The timing was strategic: the very day the suit was filed, Barnes and Noble launched its own ecommerce website. The message was clear: this is war.
A few months later, Steven Riggio, COO of Barnes & Noble, said the following: “There was a mystique about how difficult it was to get started on the Web, but it’s quickly fading.”
Riggio’s bravado, as laughable as it may seem today, simply reflected the unbridled confidence of the top company in its field. Getting started on the Web was indeed easy. Gaining ground on Amazon’s 23 month head start was much more difficult. What actually faded, of course, was Barnes & Noble’s reputation as the leading bookseller in the U.S. After suits and countersuits (piled on top of a terrible reputation for decimating beloved local bookshops) Barnes & Noble came across as a bully, ill-prepared, behind-the-times, and chasing a smaller competitor. They never lost that image. Amazon was viewed as the forward-thinking, savvy if unprofitable innovator with an ebullient CEO who wanted to change the way customers received books and other merchandise. They never lost that image.

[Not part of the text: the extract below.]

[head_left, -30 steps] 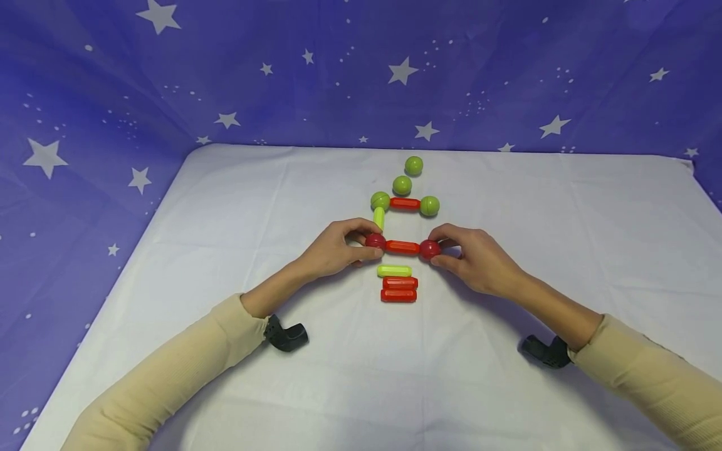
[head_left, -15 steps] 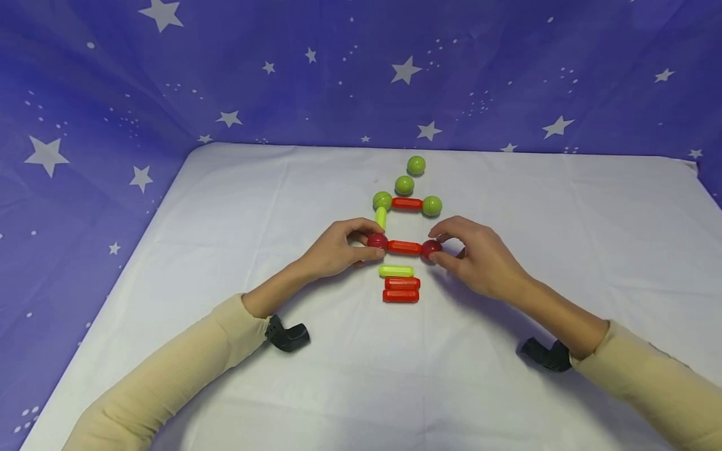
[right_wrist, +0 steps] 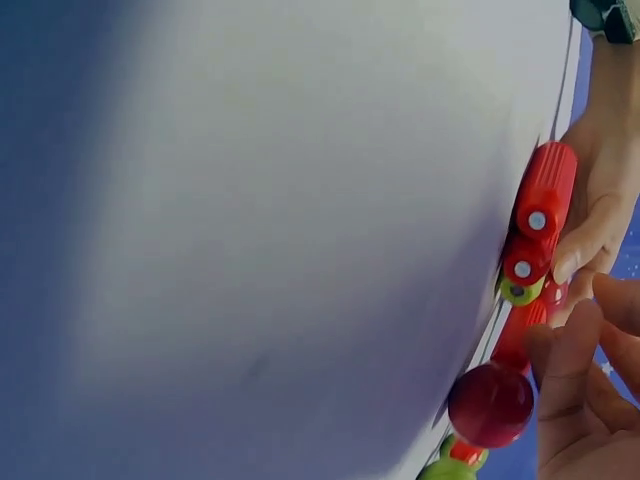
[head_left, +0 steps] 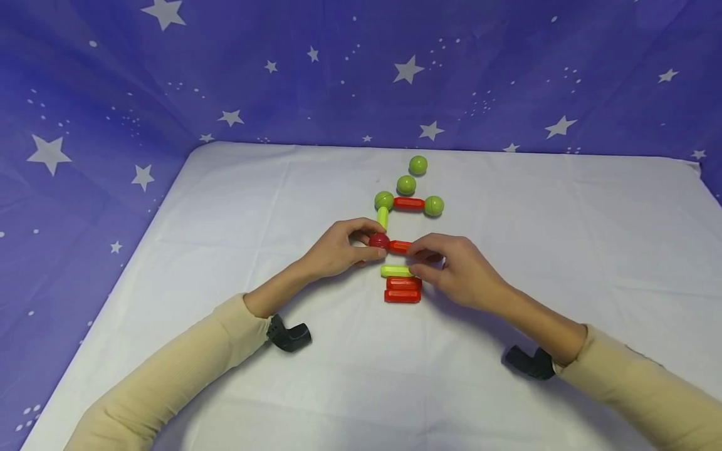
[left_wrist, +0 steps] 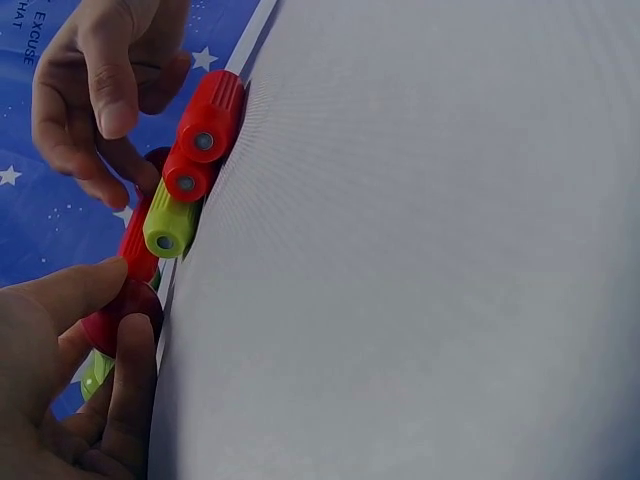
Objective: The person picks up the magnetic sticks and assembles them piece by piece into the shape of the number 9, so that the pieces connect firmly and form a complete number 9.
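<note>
Rods and balls on a white surface (head_left: 237, 200), L to R. L sleeve (head_left: 169, 360) w/ black wrist mount (head_left: 289, 335); L hand (head_left: 338, 250) nearly closed, thumb & fingers pinching red ball (head_left: 379, 241). Behind it, yellow-green rod (head_left: 382, 217) runs back to a seamed green ball (head_left: 384, 200). From the pinched ball, red rod (head_left: 400, 247) extends R to second red ball (right_wrist: 490, 405) — hidden in head view, visible from R wrist. In front, side by side: loose yellow-green rod (head_left: 397, 271) & two loose red rods (head_left: 403, 290). Farther back, two loose green balls (head_left: 406, 184); below them, rear red rod (head_left: 408, 203) joins seamed ball to R green ball (head_left: 434, 205). R hand (head_left: 465, 275) half open, thumb apart from fingers, gripping nothing — over R ends of front rods; contact can't be told. Far R: R sleeve (head_left: 637, 382).
</note>
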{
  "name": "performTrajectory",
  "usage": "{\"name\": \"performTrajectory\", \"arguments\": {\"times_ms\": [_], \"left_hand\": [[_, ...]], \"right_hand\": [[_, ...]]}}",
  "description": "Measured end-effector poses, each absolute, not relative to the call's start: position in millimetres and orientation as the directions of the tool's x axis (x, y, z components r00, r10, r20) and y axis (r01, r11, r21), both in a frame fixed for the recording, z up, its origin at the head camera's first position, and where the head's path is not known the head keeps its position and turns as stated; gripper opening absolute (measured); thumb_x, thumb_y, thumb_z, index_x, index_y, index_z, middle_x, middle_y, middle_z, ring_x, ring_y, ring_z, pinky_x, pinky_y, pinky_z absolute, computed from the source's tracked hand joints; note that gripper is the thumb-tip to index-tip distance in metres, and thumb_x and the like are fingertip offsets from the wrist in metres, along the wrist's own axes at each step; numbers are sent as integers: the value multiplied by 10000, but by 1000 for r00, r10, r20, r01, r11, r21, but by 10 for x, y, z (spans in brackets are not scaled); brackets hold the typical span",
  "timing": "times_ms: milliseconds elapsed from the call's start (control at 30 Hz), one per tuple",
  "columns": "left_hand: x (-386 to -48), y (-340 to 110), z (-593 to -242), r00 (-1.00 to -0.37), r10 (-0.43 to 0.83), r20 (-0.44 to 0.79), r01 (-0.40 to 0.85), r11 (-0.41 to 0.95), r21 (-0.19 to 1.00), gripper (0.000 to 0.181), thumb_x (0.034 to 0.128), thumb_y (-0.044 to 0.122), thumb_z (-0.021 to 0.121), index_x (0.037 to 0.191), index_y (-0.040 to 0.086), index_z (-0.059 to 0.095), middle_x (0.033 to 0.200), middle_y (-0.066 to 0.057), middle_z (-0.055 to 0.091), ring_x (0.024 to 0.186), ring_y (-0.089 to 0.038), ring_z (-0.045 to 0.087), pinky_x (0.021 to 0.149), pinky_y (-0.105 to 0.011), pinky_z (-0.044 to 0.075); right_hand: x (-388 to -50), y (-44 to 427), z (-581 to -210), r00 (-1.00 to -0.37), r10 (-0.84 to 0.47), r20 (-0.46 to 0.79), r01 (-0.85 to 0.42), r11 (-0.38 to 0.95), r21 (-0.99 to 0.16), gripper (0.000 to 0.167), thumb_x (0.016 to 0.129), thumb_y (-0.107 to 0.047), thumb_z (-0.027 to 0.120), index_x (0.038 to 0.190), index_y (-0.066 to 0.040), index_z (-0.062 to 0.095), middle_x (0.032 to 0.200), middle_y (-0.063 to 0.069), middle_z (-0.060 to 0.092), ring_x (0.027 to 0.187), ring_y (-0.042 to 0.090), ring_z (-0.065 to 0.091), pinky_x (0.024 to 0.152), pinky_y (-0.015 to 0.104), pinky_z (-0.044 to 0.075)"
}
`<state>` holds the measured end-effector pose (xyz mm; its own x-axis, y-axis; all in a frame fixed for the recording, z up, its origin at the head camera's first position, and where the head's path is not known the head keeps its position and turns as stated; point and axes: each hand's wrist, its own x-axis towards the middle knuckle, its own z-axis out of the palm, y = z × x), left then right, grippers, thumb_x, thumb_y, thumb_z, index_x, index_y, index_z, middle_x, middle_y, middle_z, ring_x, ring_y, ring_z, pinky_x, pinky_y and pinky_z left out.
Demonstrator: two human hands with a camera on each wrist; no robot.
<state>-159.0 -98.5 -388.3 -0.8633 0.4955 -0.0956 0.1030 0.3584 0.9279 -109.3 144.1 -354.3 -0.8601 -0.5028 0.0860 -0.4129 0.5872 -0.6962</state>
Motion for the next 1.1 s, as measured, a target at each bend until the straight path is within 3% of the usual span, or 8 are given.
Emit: {"name": "performTrajectory", "arguments": {"times_ms": [400, 767, 1100], "left_hand": [[-1599, -979, -3890, -862, 498, -91, 113, 364, 925, 374, 869, 175, 768, 1210, 93, 639, 1024, -70, 626, 891, -215, 579, 657, -334, 572], [-1593, -986, -3898, -862, 499, -82, 125, 367, 922, 367, 868, 177, 767, 1203, 96, 641, 1008, -69, 629, 873, -212, 581, 650, -333, 567], [-1597, -982, -3893, -865, 495, -87, 121, 373, 920, 368, 868, 173, 768, 1204, 90, 641, 1017, -69, 626, 880, -212, 578, 654, -333, 569]], "right_hand": [[-1105, 1369, -3566, -845, -534, 27, -405, 606, -685, 254, 878, -6, 714, 1128, -53, 713, 1054, 20, 709, 1001, 202, 639, 941, 459, 510], [-1119, 1320, -3581, -839, -544, 12, -426, 645, -635, 258, 857, 30, 715, 1098, -61, 727, 1024, 14, 709, 943, 205, 628, 916, 450, 513], [-1120, 1328, -3597, -842, -539, 24, -432, 648, -627, 318, 849, 28, 729, 1158, -44, 703, 1042, 29, 712, 962, 214, 640, 923, 457, 512]]}}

The rather inane lawsuit between the two was settled a few months later, but Amazon’s race to outpace Barnes and Noble wasn’t won quickly. Not until 2002 did Amazon move past its bookselling competitor in sales revenue. Along the way, Amazon expanded into additional categories — first with music and then with myriad other products as skeptics continued to shake their heads. Bezos was chided in 2000 by Motley Fool analyst Paul Commins: “he’ll never make a profit selling weed wacker replacement spools over the Internet.” I suppose this is the point where I confess that I regularly purchase weed wacker replacement spools via Amazon? Clearly I’m not alone.
Despite so many missteps, bad investments, and poor leadership by Barnes & Noble let me be clear: they still have intrinsic customer value. And the myriad independent bookstores across the U.S. like The Wild Detectives (Dallas), Powell’s (Portland), and City Lights (San Francisco) are making great decisions as community partners and adding even better value for customers. Don’t take my word for it. Jeff Bezos said as much in an insightful Wired magazine interview published in the weeks following Amazon’s 1997 IPO:
“I think the large majority of book sales will always continue to be in physical bookstores. And it’s just…. An analogy: TV and the VCR did not put the movies out of business. In fact, Hollywood and the movies is a bigger industry than it ever was before TV and the VCR. And there are often a lot of secondary and tertiary effects that cause the old distribution method to actually improve when a new distribution method comes along.”
Despite Bezos’ best attempt to soft-sell Amazon’s potential to dominate bookselling, by 2013 book publishers started making more revenue from online sales than from brick-and-mortar stores. But his larger point remains true: ecommerce is not the death of physical stores but rather an important part of a re-calibration of consumer shopping habits that could lead to an improvement of “old distribution methods” — brick and mortar. [I made a similar analogy in a recent post.]
Armed with massive customer data, Amazon recently began opening physical bookstores, an interesting turn of events that echoes its founder’s comments two decades ago regarding an improved “old” method. Amazon’s store design and merchandising is intriguing, especially the integration of electronics and “locally” popular books but it also seems rather rigidly programmed and overly processed compared with the unique and proudly personal point of view offered by many successful independent book shops. That being said, Amazon’s ability to tinker and test its way to success is well proven, even if it takes several years.
Twenty years after Amazon’s IPO, even Warren Buffet confessed that he “underestimated the brilliance and the execution” of Bezos, who might well end up the most influential figure in all of modern retail.